The day after police fatally shot Alton Sterling in Baton Rouge, Louisiana, Philando Castile in a suburb of St. Paul, Minnesota was fatally shot in a car. His girlfriend broadcast the aftermath of the shooting live on Facebook. Many people are are arguing that the live video that aired on Facebook is profoundly important to the conversation about race and violence in this country.
Deepa Seetharaman is a reporter covering Facebook and other social media at the Wall Street Journal. Marketplace host Molly Wood talked with her about the role of these live videos in our country today.
On how live videos are being used online:
Well I think you are seeing people use tools that have been developed by Facebook, Periscope, a lot of these other social platforms, to articulate and express what's happening in their lives, and sometimes that's violent. It allows people to see things that have largely been hidden from the public eye in years past. It amplifies this sense of intimacy. I mean Facebook likes to talk about Live as a way to provide a raw and unfiltered look at your life. And that's what some of these videos are doing. They're providing a completely unmediated experience for the viewer that really puts them into the position of the person filming.

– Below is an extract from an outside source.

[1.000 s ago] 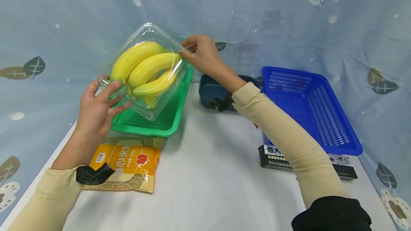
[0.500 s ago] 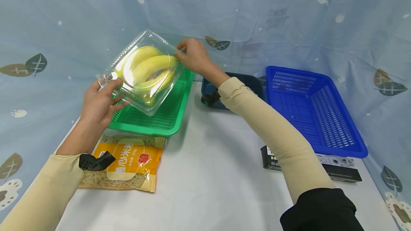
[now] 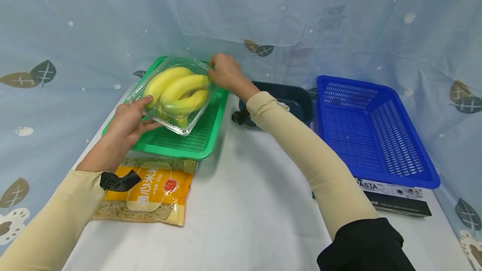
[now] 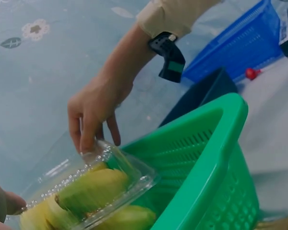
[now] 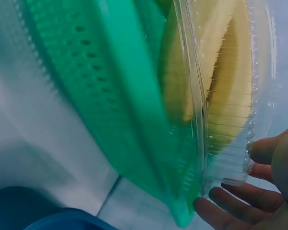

On the conversations happening at Facebook in the aftermath of Philando Castile's death:
I imagine there are conversations around content moderation. You know, how do we treat events like this? Should they be subject tothe normal rules surrounding violence or is there some kind of special dispensation that should be created for videos about news events, or videos that depict injustice. I think it's a very tough line to straddle.
On why these live videos are so impactful:
There's something special about live video that doesn't need to be uploaded, that can just film events as they're happening in real time. It's not edited, it's not clipped in any kind of way, there are no length requirements and you don't know what's going to happen. That is an even more powerful experience, especially if you're one of the viewers looking at it in real time.